For churches, what does this one give us? That seems to have been the question driving Theology After Google, and it’s the itch I’m scratching while reading What Would Google Do?

As for an answer? I can’t say for certain, but I’m a bit worried.

The early evidence suggests that this one gives churches Facebook pages, populated by comments like, “What should we use this Facebook page for?” This one gives churches online giving. This one gives churches websites that are either miserable because they don’t understand the web and so function as online marquees or stellar because they do understand the web and so can manipulate traffic through Search Engine Optimization.

Program or be programmed: that’s Rushkoff’s maxim. How do churches program? Somebody please tell me. I don’t have any positive answers or illustrations or examples.

Maybe start with the negative questions first: how do churches avoid being programmed by the technology?  How do churches learn the biases of the media the culture is using? How do churches help people (inside the church and out)  understand those  biases as well?

I’ve toyed with the idea of a media literacy unit for the church youth. Rushkoff makes that notion suddenly feel urgent.

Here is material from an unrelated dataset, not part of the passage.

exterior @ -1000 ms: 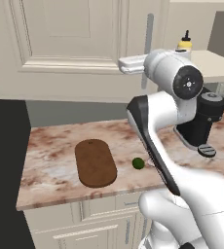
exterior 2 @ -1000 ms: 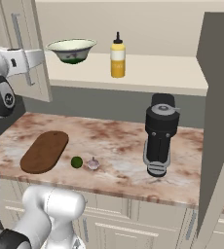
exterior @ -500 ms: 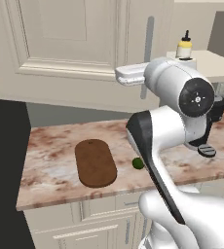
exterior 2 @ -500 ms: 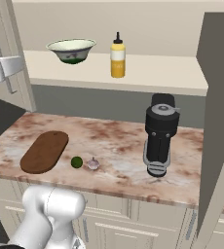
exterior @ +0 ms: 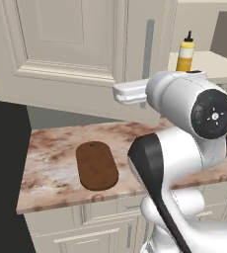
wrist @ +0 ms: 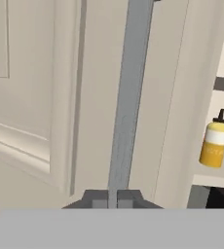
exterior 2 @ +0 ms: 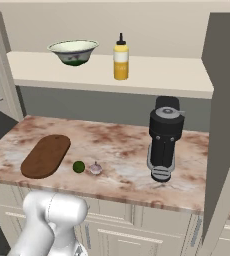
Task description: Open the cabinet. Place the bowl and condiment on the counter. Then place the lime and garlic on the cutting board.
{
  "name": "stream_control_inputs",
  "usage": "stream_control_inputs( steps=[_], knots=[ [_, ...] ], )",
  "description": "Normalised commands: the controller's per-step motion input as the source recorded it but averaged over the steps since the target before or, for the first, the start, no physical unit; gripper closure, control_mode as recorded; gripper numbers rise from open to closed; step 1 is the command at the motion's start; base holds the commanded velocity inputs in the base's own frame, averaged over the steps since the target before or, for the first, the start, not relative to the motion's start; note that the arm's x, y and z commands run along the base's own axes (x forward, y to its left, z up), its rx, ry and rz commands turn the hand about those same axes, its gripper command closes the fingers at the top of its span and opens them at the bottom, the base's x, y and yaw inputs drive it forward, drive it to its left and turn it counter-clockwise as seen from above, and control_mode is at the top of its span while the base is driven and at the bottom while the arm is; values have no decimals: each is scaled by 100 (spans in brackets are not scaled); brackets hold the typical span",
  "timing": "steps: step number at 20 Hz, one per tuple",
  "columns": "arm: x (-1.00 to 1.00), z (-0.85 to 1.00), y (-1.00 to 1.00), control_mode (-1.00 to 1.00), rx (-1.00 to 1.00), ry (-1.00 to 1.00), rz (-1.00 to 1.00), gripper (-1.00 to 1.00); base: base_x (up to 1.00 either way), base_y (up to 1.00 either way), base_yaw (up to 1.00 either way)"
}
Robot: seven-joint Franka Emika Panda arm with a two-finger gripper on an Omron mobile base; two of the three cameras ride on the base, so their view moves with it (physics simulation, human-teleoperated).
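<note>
In the hand view my gripper (wrist: 118,197) is shut on the cabinet's long grey bar handle (wrist: 131,97), which runs down between the finger tips. The left cabinet door (exterior: 61,44) stands swung open, with my white hand (exterior: 130,92) at the foot of its handle (exterior: 149,47). On the cream shelf (exterior 2: 152,75) stand the bowl (exterior 2: 73,51) and the yellow condiment (exterior 2: 120,61). The dark cutting board (exterior 2: 46,155) lies on the marble counter (exterior 2: 117,142). Just right of it sit the lime (exterior 2: 78,166) and the garlic (exterior 2: 95,168).
A black blender-like appliance (exterior 2: 163,137) stands on the counter's right half. The right cabinet door (exterior 2: 222,125) hangs open past the counter's right end. Cream drawer fronts (exterior: 100,227) run below the counter. My own arm (exterior: 184,143) covers the counter's right part in the left base view.
The left door has swung further open with my gripper on its handle. My hand has moved left, almost out of the right base view. The jaws have tightened a little.
</note>
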Motion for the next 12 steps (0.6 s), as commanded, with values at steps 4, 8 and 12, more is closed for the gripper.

Tony Jones on Theology after Google

Tony Jones has a quick nod to Tripp Fuller and Philip Clayton for their work on Theology after Google, even as he acknowledges some of the events frustrations:

. . . because of that quality, the participants walked away somewhat disappointed.  That’s because this was a demanding group, and because events, by their nature are bound to disappoint.  Someone’s constituency is always underrepresented; someone else’s ego not sufficiently stroked; and someone else is convinced they could have given a superior presentation (which surely they could have).

Tony’s right about this. It’s one of the liabilities of “progressive-ism” and its attendant diversity that several agendas are operating at once.

Conservative evangelical Christianity in the United States has done its work largely by flattening out the message and limiting the participants (and therefore the views).

That’s bad theology and bad church practice.

But it works better to create a movement.

Theology after Google in the LA Times

The LA Times’ Mitchell Landsberg was at last week’s Theology after Google and filed this story in today’s paper.

Here’s the money quote:

At least half the audience multi-tasked on laptops, iPhones and BlackBerrys while listening to speakers. And many contributed comments in the form of Twitter “tweets” that were constantly scrolling up a screen behind the podium. In addition to those in attendance in Claremont, organizers said about 1,300 people watched a streaming video feed of the conference from around the world.

Oh, and this:

The consensus [of the conference]: It’s a whole new world out there. Churches will ignore it at their peril.

Theology after Google

“Theology after Google” was billed as a conversation about leveraging new technologies and networks for transformative ministry, and that’s what it delivered. I have to say the first few hours were disorienting and, frankly, a little chaotic. To some, the chaos betrayed a lack of discipline. But I was having fun. I’ve never been enough of a cool kid to see a TED Talk or participate in a Twitter backchannel, but Theology after Google encouraged (nay, implored!) us to do those things, and it was thoroughly engaging.

Notably, a conversation with Jeff Jarvis via Skype on conference’s second morning left me fascinated. Five minutes into it, I leaned over to my friend and said, “Okay, this event just paid for itself.” I’ve been reading Jarvis for nearly five years, and this was close enough to being a face-to-face conversation that it gave me shivers.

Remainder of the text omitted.